Shopify / slate

Slate is a toolkit for developing Shopify themes. It's designed to assist your workflow and speed up the process of developing, testing, and deploying themes.
MIT License
1.28k stars 364 forks source link

Theme deploying unreliable with 500 errors; won't retry failed asset(s) #1064

Open dgpokl opened 4 years ago

dgpokl commented 4 years ago


When running slate-tools deploy, errors are frequently encountered which mean that the asset(s) didn't successfully upload. It appears that the sequence of events doing a deploy is:

  1. For each asset, upload the asset:
    • Capture the output text of that upload command into a buffer but don't display it yet
  2. In the event any assets fail to upload, silently fail and continue, i.e. the success of the asset uploads has does not trigger a retry or an abort.
  3. Print out that buffer from step 1 showing all the failures.
  4. Display a success message (even in the case where failures occurred) like this:
    Files overwritten successfully!

✨ Done in 204.89s.

The problem with this approach should be apparent, but I'll spell it out: There are frequent transient unexplained **HTTP 500** (or today during the shopify outage, 503) errors that occur with this API. Example of one:

13:05:55 [default]Asset Perform Update to snippets/icon-minus-mobile.liquid at host Status: 500 Internal Server Error Errors: Internal Server Error

Simply deploying again will always result in a different result - whether that's complete success or a different set of assets that fail depends on...the weather? Anyway, I ~can't~ _really don't want to have to_ build this into a scriptable deploy because I'd have to wait for all several hundred files to be tried, then grep through the STDOUT/STDERR of this deploy command looking for errors, and if even one file failed, I need to deploy the whole thing again (or drop down to themekit and reupload each file myself - but this brings up the question of what is this slate-deploy command even for if one must write a whole program to clean up after it?)

### Replication steps

1. Have a bunch of files, maybe 300? (for all i know though, this may be optional, maybe it can hit anyone)
2. Try to yarn deploy
3. It might succeed or the above scenario might happen, listing a random set of assets and HTTP 500 errors for each.

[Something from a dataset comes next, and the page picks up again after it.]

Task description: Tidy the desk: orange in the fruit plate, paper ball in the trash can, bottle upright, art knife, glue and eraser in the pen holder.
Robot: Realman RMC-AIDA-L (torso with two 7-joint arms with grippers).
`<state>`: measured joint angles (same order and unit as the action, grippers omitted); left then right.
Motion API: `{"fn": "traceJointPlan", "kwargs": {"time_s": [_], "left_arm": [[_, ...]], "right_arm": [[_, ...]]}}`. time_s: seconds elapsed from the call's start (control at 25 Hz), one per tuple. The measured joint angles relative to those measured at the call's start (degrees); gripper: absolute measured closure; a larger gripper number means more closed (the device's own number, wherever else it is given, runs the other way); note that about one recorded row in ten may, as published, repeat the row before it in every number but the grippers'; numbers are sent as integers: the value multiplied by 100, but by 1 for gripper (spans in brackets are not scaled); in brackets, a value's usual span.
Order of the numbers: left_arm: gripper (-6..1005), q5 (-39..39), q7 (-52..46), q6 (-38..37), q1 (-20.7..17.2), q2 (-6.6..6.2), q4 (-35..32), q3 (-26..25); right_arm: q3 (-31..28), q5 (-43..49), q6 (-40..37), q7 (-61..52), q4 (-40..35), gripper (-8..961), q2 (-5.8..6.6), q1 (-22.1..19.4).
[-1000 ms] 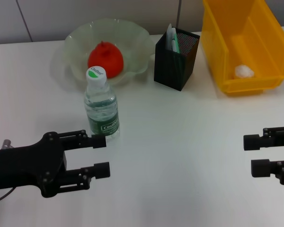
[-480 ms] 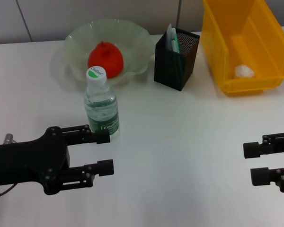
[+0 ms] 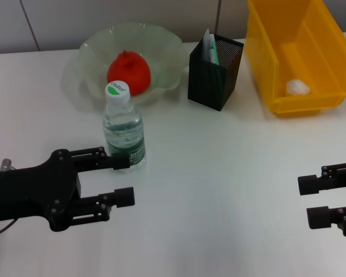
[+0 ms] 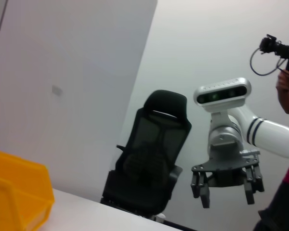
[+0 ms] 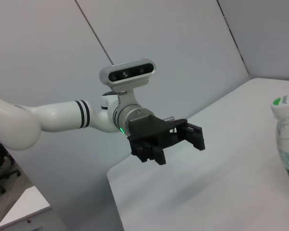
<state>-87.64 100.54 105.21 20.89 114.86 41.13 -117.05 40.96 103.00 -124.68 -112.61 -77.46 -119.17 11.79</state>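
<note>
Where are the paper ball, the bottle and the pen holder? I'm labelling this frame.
paper ball (image 3: 296, 87), head view, middle of the wad.
bottle (image 3: 124, 136), head view, clear body above the label.
pen holder (image 3: 210, 81), head view, front mesh wall.

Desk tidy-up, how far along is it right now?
Mostly done: the orange sits in the fruit plate, the paper ball lies in the trash can, and the bottle stands upright. Items poke out of the pen holder, though which ones is unclear. Nothing is in hand: the left gripper beside the bottle and the right gripper are both open. No loose items remain visible.
</note>
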Motion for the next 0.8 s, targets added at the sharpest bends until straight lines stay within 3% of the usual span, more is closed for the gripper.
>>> {"fn": "traceJointPlan", "kwargs": {"time_s": [0.48, 0.8], "left_arm": [[341, 4, -65, 10, 32, -30, 0, -96], [339, -190, -67, -20, 89, 17, 0, -75]], "right_arm": [[-45, 23, -4, -19, -62, 346, -9, -42], [-2, 43, -4, 118, -23, 346, -19, -61]]}}
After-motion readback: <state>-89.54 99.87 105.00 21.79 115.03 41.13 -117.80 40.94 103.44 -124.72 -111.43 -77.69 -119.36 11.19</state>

### What I would consider reasonable (just my opinion)

If this project weren't in deprecated/limbo status, this is what I would propose

##### Option A (lazy but decent): Exit with status 1 IMMEDIATELY anytime an asset upload is NOT successful

I could script that something like this:

while true ; do yarn deploy [[ $? == "0" ]] && break done

Thus ensuring success on an infinite timescale but still wasting a lot of time reuploading files.

##### Option B (sane)
While deploying, check to see if file uploads succeed. If they don't succeed,
  * check to see if there's a retry-after header or something and if so, heed it
  * otherwise just delay 1s or something and retry the file a fixed number of times
  * if it exceeds a certain number of retries, exit 1

### Speculation

- Perhaps the 500 errors are something that only affects people with more than a small number of files
- maybe there's a rate-limiting regime in place and slate is ignorant of what that limit is
- The 500 error seems to provides no explanation of what's wrong, and/or Slate or themekit is eating the headers it would need to tell it when it can retry and instead just blindly continuing.